Sans Faceted Ashe 5 is a very bold, normal width, low contrast, upright, normal x-height font visually similar to 'Cybersport' by Anton Kokoshka, 'Broadside' by Device, 'PT Filter' by Paavola Type Studio, and '946 Latin' by Roman Type (names referenced only for comparison).
Keywords: sports branding, posters, headlines, team apparel, packaging, athletic, industrial, assertive, retro, sturdy, impact, ruggedness, geometric consistency, signage, octagonal, angular, blocky, chamfered, compact.
A heavy, all-caps-forward sans with sharply chamfered corners and faceted, near-octagonal curves. Strokes are uniformly thick with minimal contrast, producing dense, compact silhouettes and strong color on the page. Counters are squared and tightened, and joins resolve into crisp angles rather than smooth curves, giving letters a machined, cut-from-plate feel. The lowercase follows the same blocky construction, with simple, robust forms and a single-story a; numerals echo the same clipped-corner geometry.
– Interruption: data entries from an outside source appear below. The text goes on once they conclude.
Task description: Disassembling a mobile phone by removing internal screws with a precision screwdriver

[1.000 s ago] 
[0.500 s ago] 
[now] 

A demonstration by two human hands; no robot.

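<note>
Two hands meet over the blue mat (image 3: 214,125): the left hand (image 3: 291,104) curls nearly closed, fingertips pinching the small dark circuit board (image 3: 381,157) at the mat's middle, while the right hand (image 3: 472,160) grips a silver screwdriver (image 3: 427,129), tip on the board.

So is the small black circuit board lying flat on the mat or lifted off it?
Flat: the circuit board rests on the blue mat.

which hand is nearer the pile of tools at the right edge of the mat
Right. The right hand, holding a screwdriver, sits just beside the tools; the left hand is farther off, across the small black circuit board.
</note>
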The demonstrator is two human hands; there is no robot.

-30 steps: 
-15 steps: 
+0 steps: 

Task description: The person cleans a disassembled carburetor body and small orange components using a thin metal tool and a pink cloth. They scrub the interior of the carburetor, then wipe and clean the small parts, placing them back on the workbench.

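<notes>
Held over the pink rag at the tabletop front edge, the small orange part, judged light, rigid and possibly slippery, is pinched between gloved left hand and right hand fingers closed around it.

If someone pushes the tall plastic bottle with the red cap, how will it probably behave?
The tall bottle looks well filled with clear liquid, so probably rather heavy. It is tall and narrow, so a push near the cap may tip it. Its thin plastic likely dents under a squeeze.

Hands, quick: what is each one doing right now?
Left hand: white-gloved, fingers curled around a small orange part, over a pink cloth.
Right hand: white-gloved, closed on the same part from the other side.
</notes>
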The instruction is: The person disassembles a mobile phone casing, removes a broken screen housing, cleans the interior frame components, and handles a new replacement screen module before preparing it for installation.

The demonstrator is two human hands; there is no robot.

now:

Best suited to display settings where impact and durability matter: sports branding, team and event headlines, posters, labels, and bold packaging. It can also work for short UI labels or badges when a tough, geometric voice is desired, but the tight counters and dense shapes favor larger sizes for clarity.
The overall tone is bold and no-nonsense, with an athletic and industrial edge. Its faceted geometry reads as utilitarian and rugged, evoking varsity and equipment-marking aesthetics rather than refinement or softness.
The font appears designed to deliver maximum punch with a consistent faceted construction, translating rounded forms into clipped planes for a strong, uniform texture. The aim is legibility through mass and geometry, projecting strength and a sporty-industrial personality across caps, lowercase, and figures.
The design relies on consistent corner clipping and straight-edged segments to suggest curves, which creates a rhythmic, stenciled-by-geometry texture in longer lines. The punctuation and internal apertures appear deliberately minimized to preserve solidity at display sizes.